Afin de « concourir au développement d’entreprises spécialisées dans le traitement des sites et sols pollués et à l’essor d’une filière économique intégrée »[1], trois amendements au projet de loi pour l’accès au logement et un urbanisme rénové (Alur) avaient été déposés sous l’article 84 bis et adoptés, pour permettre à des « tiers » de se substituer au dernier exploitant d’ICPE connu, ou au propriétaire du site le cas échéant, dans ses relations avec l’Administration, en vu de la dépollution du sol.
La réforme visait à officialiser une pratique non reconnue par l’Administration, tendant à faire procéder par un « tiers intéressé » à la remise en état du site par contrat de droit privé.
L’article 173 de la Loi ALUR modifiait ainsi, dès son entrée en vigueur, l’article L512-21 du Code de l’environnement, en permettant qu’un tiers puisse demander au représentant de l’Etat dans le département de se substituer à l’exploitant d’une ICPE afin de la réhabiliter en cas d’arrêt définitif de l’installation. La mise en œuvre de ces « démarches » attendaient toutefois un décret en Conseil d’Etat.
Le décret n° 2015-1004 du 18 août 2015 a été publié à cette fin insérant les articles R. 512-76 à R512-81 au Code de l’environnement.
Le texte prévoit une procédure en deux étapes :
Le tiers demandeur » tel qu’il est désigné par la loi et le décret, adresse au préfet un « accord préalable » (article R512-76) contenant notamment l’accord de l’exploitant, le cas échéant celui du propriétaire du site, du maire ou du président de l’établissement public de coopération intercommunale, et le type d’usage futur du site envisagé, qui sera apprécié par le préfet ;
A réception de la notification du préfet déterminant le ou les types d’usage futur du site, le tiers demandeur remet en deux exemplaires un dossier complet (R512-78), comprenant notamment l’estimation du montant et la durée des travaux et un document présentant ses capacités techniques et financières.

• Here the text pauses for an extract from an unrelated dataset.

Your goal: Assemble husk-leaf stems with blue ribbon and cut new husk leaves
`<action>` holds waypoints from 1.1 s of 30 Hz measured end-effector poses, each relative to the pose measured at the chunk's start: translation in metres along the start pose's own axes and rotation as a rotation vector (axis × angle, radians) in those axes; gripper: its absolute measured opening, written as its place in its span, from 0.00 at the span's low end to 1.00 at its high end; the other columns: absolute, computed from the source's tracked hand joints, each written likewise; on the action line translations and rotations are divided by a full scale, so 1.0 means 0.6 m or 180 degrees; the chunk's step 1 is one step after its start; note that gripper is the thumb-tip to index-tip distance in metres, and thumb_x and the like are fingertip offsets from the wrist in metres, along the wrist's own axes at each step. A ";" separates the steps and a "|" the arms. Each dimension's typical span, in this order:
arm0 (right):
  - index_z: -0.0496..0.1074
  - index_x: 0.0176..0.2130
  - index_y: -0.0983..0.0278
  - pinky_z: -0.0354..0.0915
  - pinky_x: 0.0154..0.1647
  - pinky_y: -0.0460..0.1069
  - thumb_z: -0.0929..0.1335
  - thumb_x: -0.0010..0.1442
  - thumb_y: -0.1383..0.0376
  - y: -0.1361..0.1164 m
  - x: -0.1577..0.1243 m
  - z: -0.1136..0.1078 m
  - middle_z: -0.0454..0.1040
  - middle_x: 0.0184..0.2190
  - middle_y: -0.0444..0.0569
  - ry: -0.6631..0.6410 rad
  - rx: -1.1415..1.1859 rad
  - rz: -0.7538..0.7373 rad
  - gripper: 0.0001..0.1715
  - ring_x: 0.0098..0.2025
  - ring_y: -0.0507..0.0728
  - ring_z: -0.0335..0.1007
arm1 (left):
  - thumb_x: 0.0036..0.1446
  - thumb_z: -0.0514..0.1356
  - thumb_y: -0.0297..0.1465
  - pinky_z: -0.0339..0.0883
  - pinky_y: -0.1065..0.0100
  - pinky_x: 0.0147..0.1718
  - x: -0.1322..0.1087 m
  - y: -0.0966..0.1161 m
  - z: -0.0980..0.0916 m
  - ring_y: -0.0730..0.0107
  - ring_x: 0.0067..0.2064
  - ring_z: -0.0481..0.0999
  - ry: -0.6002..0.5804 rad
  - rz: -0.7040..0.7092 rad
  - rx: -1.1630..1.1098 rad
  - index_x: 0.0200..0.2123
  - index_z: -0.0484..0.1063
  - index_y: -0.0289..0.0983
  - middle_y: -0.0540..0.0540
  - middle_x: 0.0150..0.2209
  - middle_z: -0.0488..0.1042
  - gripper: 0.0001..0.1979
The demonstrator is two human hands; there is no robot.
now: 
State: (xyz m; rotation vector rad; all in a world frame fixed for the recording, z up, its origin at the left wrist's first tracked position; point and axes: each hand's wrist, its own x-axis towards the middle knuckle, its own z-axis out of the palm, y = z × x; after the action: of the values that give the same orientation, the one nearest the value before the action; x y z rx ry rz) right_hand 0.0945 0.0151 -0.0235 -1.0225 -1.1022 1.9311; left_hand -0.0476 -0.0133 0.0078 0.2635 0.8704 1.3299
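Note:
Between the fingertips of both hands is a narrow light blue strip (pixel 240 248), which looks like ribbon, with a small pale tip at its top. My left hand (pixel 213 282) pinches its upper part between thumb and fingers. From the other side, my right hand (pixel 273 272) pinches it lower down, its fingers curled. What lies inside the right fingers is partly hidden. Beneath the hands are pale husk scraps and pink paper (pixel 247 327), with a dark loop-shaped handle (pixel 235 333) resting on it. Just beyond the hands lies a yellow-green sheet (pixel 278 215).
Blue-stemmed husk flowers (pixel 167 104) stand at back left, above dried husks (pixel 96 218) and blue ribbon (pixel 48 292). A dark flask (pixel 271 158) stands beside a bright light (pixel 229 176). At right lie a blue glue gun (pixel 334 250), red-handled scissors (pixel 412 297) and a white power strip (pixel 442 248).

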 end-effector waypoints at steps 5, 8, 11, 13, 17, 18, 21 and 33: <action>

Au vu des documents ainsi transmis, le préfet statue sur la substitution et définit par arrêté les travaux à réaliser, le délai dans lequel ils devront être accomplis, le montant et la durée des garanties financières qui devront être prises par le tiers. Ces garanties financières, dont le montant est « celui des travaux de réhabilitation prévus » doivent être justifiées par attestation dans un certain délai défini par le Préfet.
Le décret prévoit également l’hypothèse dans laquelle l’ICPE n’a plus d’exploitant connu : Un tiers peut alors se manifester directement auprès du préfet, sans disposer de l’accord du dernier exploitant. L’accord du propriétaire, du maire ou du président de l’établissement public de coopération intercommunale sera naturellement requis.
L’article R512-80 définit les garanties financières exigées : Il peut s’agir :
D’une garantie à première demande d’un établissement bancaire ou financier ;
D’une consignation ;
D’une garantie à première demande d’une société contrôlant le tiers demandeur au sens de l’article L233-3 du Code de commerce, cette société devant elle-même bénéficier d’une GAP d’un établissement bancaire ou financier ou procéder à une consignation;
Les garanties seront mises en œuvre en cas :
D’inexécution des opérations de dépollution ;
De liquidation judiciaire du tiers demandeur ;
Disparition du tiers demandeur
Enfin, le décret précise que le dernier exploitant, malgré cette substitution, n’est pas dégagé de toute responsabilité : En cas de mise en œuvre des garanties, si celles-ci ne permettent finalement pas d’achever la réhabilitation du site, le dernier exploitant sera tenu de remettre le site en état (art R512-81).